Cadbury Gets More Hostile
Roger Carr, the chairman of British candymaker Cadbury (CBRY:LN), is fighting a hostile takeover bid from Kraft (KFT). Since late August, when Kraft Chief Executive Irene Rosenfeld first laid out her $17 billion offer, Carr has called the bid derisory and unappealing and told shareholders in a public "defense document" not to let Kraft steal the company. On Jan. 13, as Rosenfeld landed in London to try to win over Cadbury shareholders, Carr spoke with Bloomberg BusinessWeek Associate Editor Susan Berfield by phone. Here are excerpts from the conversation:
What was your first impression of Rosenfeld?
I met her for the first time that day in August. She was brisk, efficient, delivered her proposal, and left quite quickly.
Have you talked to her since then?
Will you see her in London now?
She flew overnight to see some of our investors today, including Legal & General Investment Management. Some others have said they don't want to see her because they regard the offer as not worth talking about. But I am pleased that she will hear from our investors firsthand about their views about her derisory offers.
What would it take for Rosenfeld to persuade Cadbury shareholders to accept her offer?
Our investors have made clear publicly that they regard the offer as totally inappropriate. The board has been given excellent support from shareholders. She would have to make a step change in her offer to make it palatable for shareholders. Providing they are effectively offered tomorrow's price today for the business, they would give serious consideration to an offer. But what they have been offered is not worth the price yesterday or today, never mind the future. The argument is about value, I have not strayed from that position, I have been on the record repeatedly saying it is the offer not the bidder that will determine the outcome.

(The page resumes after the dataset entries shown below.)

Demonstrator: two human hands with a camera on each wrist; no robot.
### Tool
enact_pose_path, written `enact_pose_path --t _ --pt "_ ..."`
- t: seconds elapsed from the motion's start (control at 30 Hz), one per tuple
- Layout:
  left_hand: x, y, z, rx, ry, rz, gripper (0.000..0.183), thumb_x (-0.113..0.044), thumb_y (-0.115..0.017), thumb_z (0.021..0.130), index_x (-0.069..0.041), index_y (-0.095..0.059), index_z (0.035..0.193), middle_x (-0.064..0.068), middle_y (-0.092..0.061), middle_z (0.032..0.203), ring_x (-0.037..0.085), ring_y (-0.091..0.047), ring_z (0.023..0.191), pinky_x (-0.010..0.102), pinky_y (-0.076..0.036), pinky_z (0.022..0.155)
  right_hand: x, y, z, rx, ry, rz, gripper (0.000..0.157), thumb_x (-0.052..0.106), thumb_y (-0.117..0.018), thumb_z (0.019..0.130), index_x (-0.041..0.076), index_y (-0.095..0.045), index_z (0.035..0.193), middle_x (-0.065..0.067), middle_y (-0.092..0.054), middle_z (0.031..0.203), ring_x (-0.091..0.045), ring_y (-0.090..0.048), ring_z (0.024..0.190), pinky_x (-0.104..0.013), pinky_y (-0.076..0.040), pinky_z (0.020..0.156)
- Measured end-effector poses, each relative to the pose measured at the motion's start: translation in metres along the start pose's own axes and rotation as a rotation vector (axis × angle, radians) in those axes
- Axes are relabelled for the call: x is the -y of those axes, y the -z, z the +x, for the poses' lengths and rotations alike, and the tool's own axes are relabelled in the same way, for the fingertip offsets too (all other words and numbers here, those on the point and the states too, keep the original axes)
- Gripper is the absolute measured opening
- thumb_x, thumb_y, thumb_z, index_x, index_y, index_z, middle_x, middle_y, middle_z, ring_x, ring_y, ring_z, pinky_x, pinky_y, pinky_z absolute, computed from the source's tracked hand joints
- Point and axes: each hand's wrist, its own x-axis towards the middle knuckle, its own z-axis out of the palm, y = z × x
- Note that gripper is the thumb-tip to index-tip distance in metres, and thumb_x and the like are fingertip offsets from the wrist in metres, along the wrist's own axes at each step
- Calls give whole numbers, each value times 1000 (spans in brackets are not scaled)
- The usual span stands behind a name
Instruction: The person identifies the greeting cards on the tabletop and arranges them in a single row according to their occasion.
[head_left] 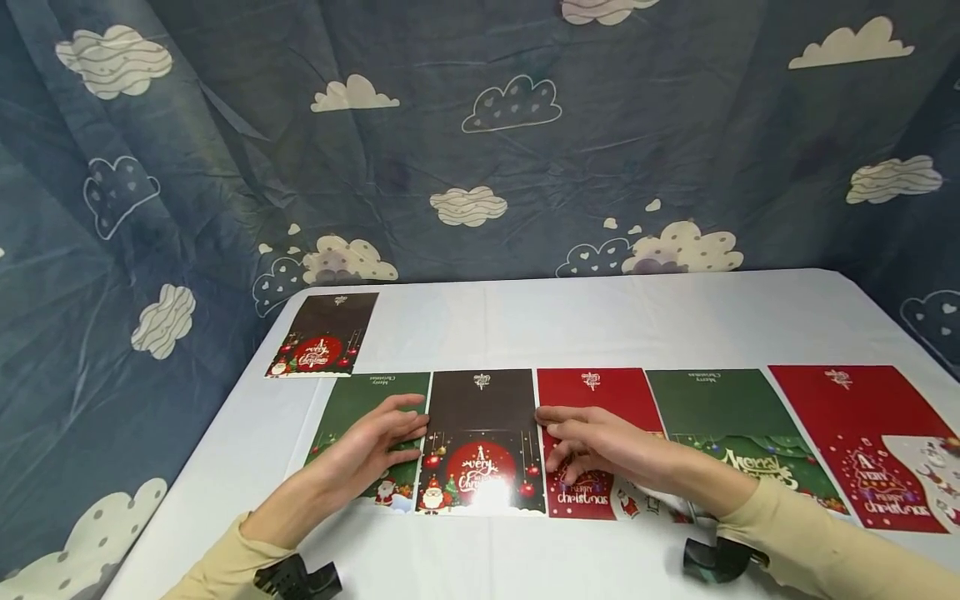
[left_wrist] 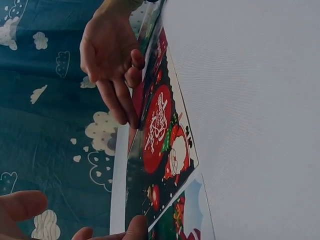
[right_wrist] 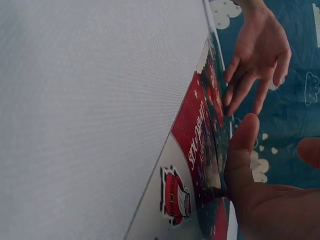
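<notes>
A dark brown Christmas card (head_left: 482, 410) lies flat in the row on the table, with a red round motif on its lower half. My left hand (head_left: 371, 442) is over the green card (head_left: 375, 388), its fingertips right at the dark card's left edge. At the opposite edge, my right hand (head_left: 603, 443) reaches over a red card (head_left: 592, 396), fingers extended and relaxed. The left wrist view shows the dark card (left_wrist: 159, 125) between both hands. In the right wrist view, the right thumb (right_wrist: 242, 150) hovers close over the red card (right_wrist: 192, 130).
Farther right in the row lie another green card (head_left: 712, 408) and a red card (head_left: 840, 417). A second dark brown card (head_left: 322, 321) rests alone at the back left. White cloth covers the table (head_left: 570, 325); a blue cloud-patterned curtain (head_left: 420, 150) hangs behind it.
</notes>
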Motion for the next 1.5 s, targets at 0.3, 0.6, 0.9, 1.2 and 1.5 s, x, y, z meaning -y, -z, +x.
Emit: enact_pose_path --t 0.3,0.6,0.9,1.2,1.5 --pt "2 3 0 -20 -17 -158 62 -18 -40 103 2 -9 152 32 -16 156 44 -21 143 50 -27 113 -2 4 0 30 -57 200 64 21 -47 104 -7 -17 153 -24 -23 156 -28 -63 103 -35 -55 85" --pt "5 5 2 -71 -25 -278 61 -22 -38 105 3 -8 153 32 -18 155 48 -25 140 51 -29 112 -3 0 -1 4 -46 226 67 21 -49 103 -8 -15 153 -25 -20 157 -27 -63 103 -36 -56 84" --pt "8 8 4 -74 -21 -375 62 -23 -38 106 2 -8 154 33 -16 155 48 -22 141 51 -27 114 -5 0 0 -11 -49 299 64 19 -46 105 -8 -14 153 -24 -16 159 -26 -63 106 -38 -54 89" --pt "5 3 3 -102 -30 -312 62 -23 -38 105 2 -10 154 33 -21 154 43 -21 143 50 -23 115 -4 0 3 -31 -34 305 63 23 -41 106 -7 -12 154 -24 -14 160 -28 -58 112 -37 -52 93" --pt "7 -2 1 -150 -63 -188 71 -18 -42 100 -1 0 155 32 -29 151 42 -26 142 49 -20 116 -3 -5 7 -17 -29 284 65 27 -43 106 -7 -14 153 -25 -18 159 -26 -56 114 -33 -51 93"
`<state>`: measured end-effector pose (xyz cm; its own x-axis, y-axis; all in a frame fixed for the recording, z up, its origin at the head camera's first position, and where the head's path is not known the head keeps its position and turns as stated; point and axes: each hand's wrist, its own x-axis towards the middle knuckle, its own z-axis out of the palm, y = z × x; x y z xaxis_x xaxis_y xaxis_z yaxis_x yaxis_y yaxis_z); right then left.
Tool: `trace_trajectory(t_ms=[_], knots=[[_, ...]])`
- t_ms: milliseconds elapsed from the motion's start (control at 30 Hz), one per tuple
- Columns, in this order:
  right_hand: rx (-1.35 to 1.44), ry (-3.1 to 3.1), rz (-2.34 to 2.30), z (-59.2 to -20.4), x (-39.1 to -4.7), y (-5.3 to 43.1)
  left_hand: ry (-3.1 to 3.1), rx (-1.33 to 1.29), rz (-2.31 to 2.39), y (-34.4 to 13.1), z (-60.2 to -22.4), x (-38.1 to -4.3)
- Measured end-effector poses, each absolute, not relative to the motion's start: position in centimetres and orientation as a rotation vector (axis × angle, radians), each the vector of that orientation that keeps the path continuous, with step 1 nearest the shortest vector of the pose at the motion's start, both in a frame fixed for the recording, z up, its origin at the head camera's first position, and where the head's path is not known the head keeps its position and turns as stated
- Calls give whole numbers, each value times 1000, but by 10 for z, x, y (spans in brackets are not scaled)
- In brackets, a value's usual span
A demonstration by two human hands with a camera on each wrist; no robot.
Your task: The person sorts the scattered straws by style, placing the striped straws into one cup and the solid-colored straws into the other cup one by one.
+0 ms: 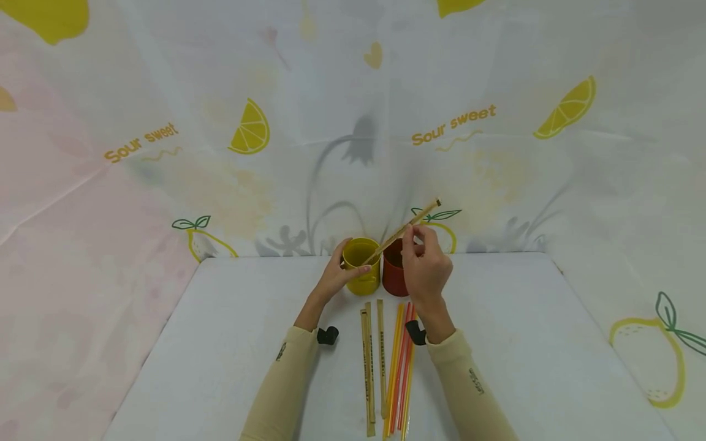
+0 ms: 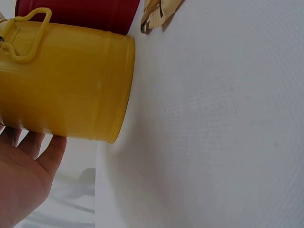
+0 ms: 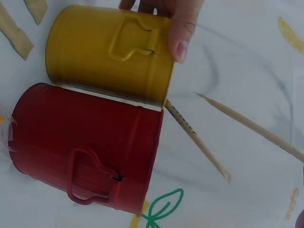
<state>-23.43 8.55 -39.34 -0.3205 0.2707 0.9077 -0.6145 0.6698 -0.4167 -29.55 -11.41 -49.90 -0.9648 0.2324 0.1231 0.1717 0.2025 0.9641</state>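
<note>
In the head view my left hand (image 1: 337,274) grips a yellow metal bucket (image 1: 362,283), its thumb at the rim and its fingers around the far side. Beside it stands a red bucket (image 1: 394,278), partly hidden by my right hand (image 1: 429,264). My right hand pinches a slim stick in a brown paper wrapper (image 3: 251,124), held tilted above the buckets. Another brown paper-wrapped stick (image 3: 199,142) pokes out of the yellow bucket in the right wrist view. Both buckets have small wire handles on their sides.
Several brown paper-wrapped sticks (image 1: 382,361) lie on the white table (image 1: 220,367) between my forearms. To their right lie several orange, yellow and red straw-like sticks (image 1: 398,373). A printed cloth (image 1: 331,110) hangs behind the table's back edge.
</note>
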Motion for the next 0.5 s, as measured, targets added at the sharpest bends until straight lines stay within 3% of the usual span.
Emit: trace_trajectory(t_ms=[500], knots=[[272, -1706, 946, -415, -241, 77, 2380, 411, 1926, -114, -501, -297]])
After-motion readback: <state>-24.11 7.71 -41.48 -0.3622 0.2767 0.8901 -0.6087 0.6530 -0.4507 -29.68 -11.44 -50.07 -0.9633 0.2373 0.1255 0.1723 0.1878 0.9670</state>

But you have been very critical of Kraft as a bidder.
We have, however, made the point that the offer we have received is by any standard a derisory offer for this company. Look at any comparable transaction, and you will see it is a very low multiple they are offering. And you need to recognize that half their offer is in the currency of their shares, which has traded below its flotation price for nearly nine years. That is partially allied to the consistency of the company in missing its declared sales and profits targets. If you are a Cadbury shareholder and are being asked to exchange shares in a first-class company with a good record and excellent prospects for shares in a low-growth conglomerate with a poor record, you would have to think very carefully before accepting. The price is completely unacceptable.
Kraft said your defense document, published Jan. 11, was underwhelming. What's your response?
Our shareholders didn't find the document underwhelming. I think they found it very informing. We could demonstrate to the market what a very successful company Cadbury is, in stark contrast to the performance of Kraft. I think it was reassuring rather than underwhelming. I think the clarity with which we reviewed Kraft's own record must have been disturbing for them and illuminating for our shareholders.